Task:
Could you give again exactly, and only, the lines from the one holding "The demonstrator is" through the end of the data, both ends included, with pictures left out?

-------- Source material --------

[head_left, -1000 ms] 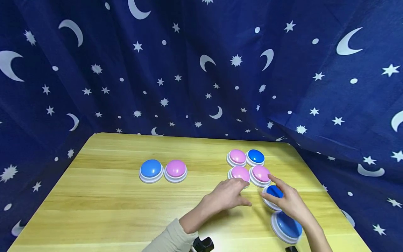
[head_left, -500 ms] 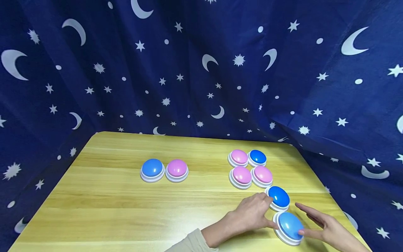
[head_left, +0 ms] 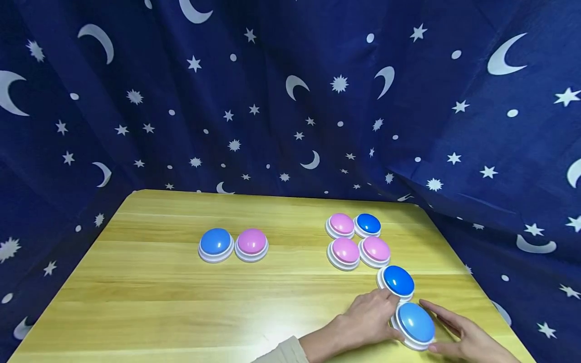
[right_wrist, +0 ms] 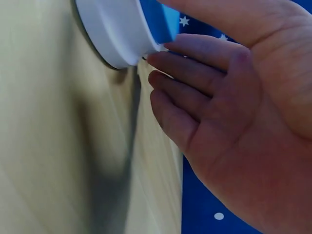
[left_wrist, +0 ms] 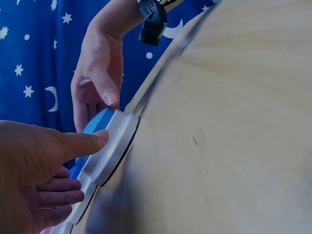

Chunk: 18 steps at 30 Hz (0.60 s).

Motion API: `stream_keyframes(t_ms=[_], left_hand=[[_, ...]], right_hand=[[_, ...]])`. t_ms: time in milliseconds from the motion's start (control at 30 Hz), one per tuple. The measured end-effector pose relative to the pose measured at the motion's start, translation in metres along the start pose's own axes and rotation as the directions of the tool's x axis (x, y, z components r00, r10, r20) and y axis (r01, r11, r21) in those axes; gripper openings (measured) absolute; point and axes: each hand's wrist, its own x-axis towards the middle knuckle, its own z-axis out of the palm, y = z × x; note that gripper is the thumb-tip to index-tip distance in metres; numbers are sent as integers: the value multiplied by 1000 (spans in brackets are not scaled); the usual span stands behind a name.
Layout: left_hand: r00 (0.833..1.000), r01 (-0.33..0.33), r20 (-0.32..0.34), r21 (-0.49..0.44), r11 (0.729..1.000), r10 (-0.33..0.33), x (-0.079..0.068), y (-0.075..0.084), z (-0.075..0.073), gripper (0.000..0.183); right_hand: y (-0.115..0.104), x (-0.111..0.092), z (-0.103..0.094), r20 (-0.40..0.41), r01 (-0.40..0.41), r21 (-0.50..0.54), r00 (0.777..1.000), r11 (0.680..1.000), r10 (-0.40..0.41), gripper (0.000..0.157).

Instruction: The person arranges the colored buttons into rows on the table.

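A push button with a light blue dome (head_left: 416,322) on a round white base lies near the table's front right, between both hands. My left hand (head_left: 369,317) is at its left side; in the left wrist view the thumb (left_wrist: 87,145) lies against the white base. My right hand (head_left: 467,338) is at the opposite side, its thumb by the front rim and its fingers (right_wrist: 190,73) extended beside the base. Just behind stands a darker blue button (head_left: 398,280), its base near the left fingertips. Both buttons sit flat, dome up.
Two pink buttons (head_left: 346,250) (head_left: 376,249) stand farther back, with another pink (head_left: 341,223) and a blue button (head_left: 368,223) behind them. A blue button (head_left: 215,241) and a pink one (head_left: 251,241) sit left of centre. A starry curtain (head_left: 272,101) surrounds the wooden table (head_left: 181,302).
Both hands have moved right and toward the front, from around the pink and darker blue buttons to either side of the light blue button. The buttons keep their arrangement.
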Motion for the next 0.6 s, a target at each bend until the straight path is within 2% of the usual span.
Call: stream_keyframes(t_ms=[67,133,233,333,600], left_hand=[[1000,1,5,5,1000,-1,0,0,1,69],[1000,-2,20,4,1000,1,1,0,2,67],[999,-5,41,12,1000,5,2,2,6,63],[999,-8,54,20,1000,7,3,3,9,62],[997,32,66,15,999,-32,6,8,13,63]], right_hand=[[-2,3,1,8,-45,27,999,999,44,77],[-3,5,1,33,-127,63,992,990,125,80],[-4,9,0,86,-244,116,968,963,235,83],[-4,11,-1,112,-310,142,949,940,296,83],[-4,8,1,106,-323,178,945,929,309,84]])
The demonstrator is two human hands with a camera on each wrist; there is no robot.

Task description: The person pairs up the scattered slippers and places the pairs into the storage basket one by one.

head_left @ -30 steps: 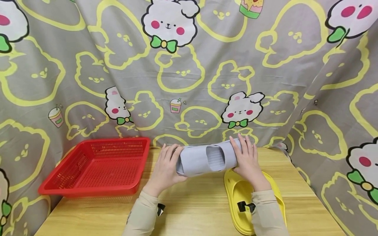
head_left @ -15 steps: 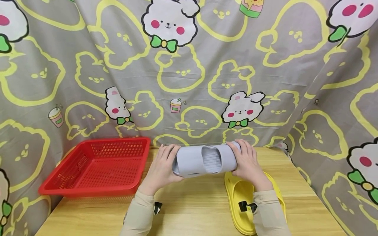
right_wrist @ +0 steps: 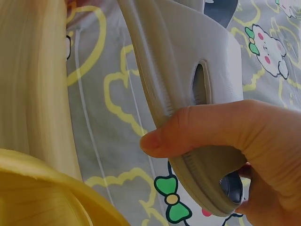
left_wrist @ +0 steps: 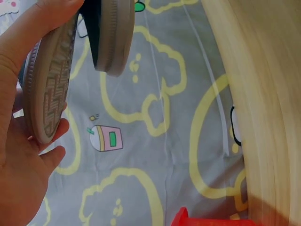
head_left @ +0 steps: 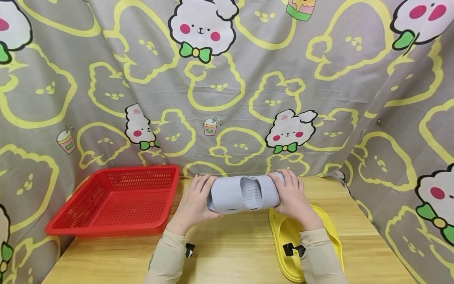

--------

Written answer:
The demonstrator is two human hands with a camera on each wrist; there is no robot.

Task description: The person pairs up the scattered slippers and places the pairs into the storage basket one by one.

head_left @ -30 steps: 
head_left @ -15 steps: 
right_wrist @ +0 steps: 
left_wrist @ +0 steps: 
head_left @ +0 steps: 

This exercise has now been fully answered.